• _Exercise aim_
If a line below contains the string "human", return that line.
Material supplied START
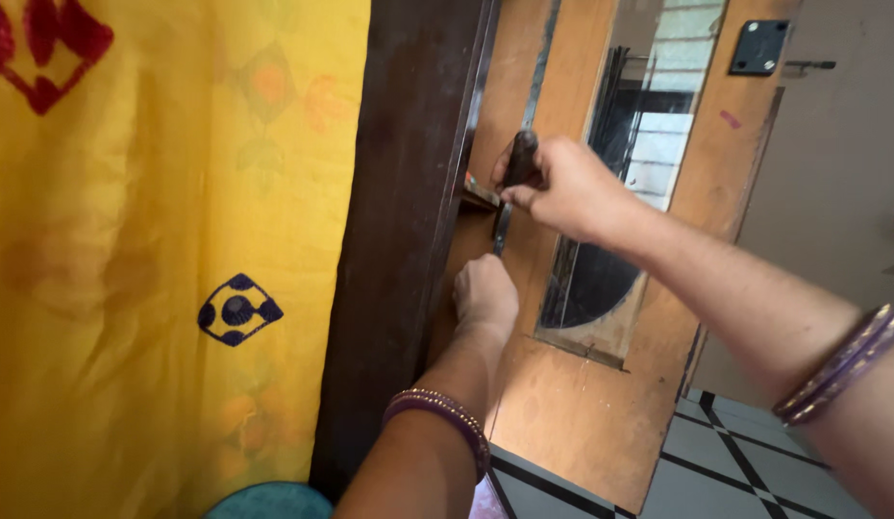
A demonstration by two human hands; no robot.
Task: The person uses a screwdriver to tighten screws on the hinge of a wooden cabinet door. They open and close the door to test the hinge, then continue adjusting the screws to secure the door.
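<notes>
Right hand (562,187) wrapped around a dark door handle (520,159), fingers curled shut over it; only the rounded upper end of the handle shows above the fist. Handle sits at the left edge of the wooden door (591,413), just right of the dark door frame (404,240), at mid-height in view. Long axis of the handle runs close to vertical, upper end leaning slightly right; a thin dark metal strip (502,229) continues down from the fist along the same line.

Left hand (485,293) directly below the right hand and the handle, near but apart from them. It is pressed against the door edge with fingers tucked toward the wood; whether it pinches anything cannot be told, since the fingertips are hidden. A small metal latch part (481,197) juts out between frame and door, just left of the right hand and above the left.

Both wrists carry purple bangles (437,408). Door has a tall glass panel (620,192) to the right of the handle. Yellow patterned curtain (168,259) fills the left side. Tiled floor (726,461) with dark lines at lower right
</notes>
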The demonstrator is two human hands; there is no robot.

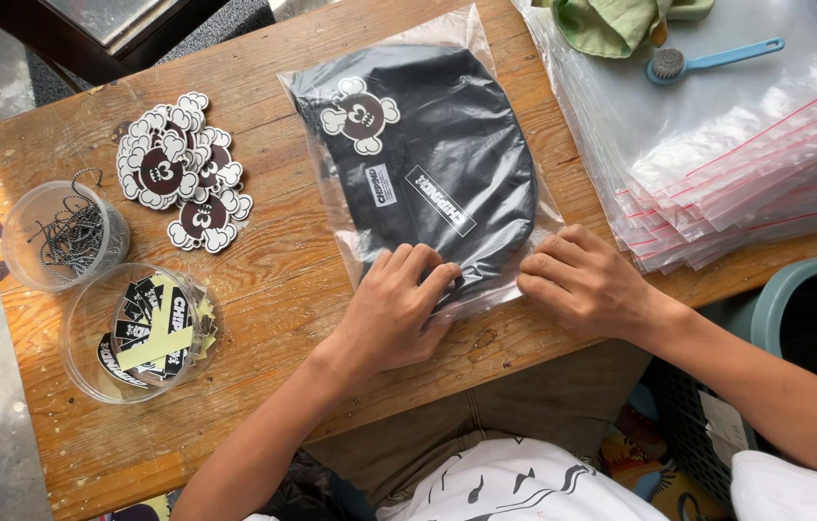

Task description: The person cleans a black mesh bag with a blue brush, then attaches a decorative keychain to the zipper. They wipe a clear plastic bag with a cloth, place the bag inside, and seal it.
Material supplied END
• _Solved exercise_
A demonstration by two human hands; no robot.
The demonstrator is two human hands; there is no robot.

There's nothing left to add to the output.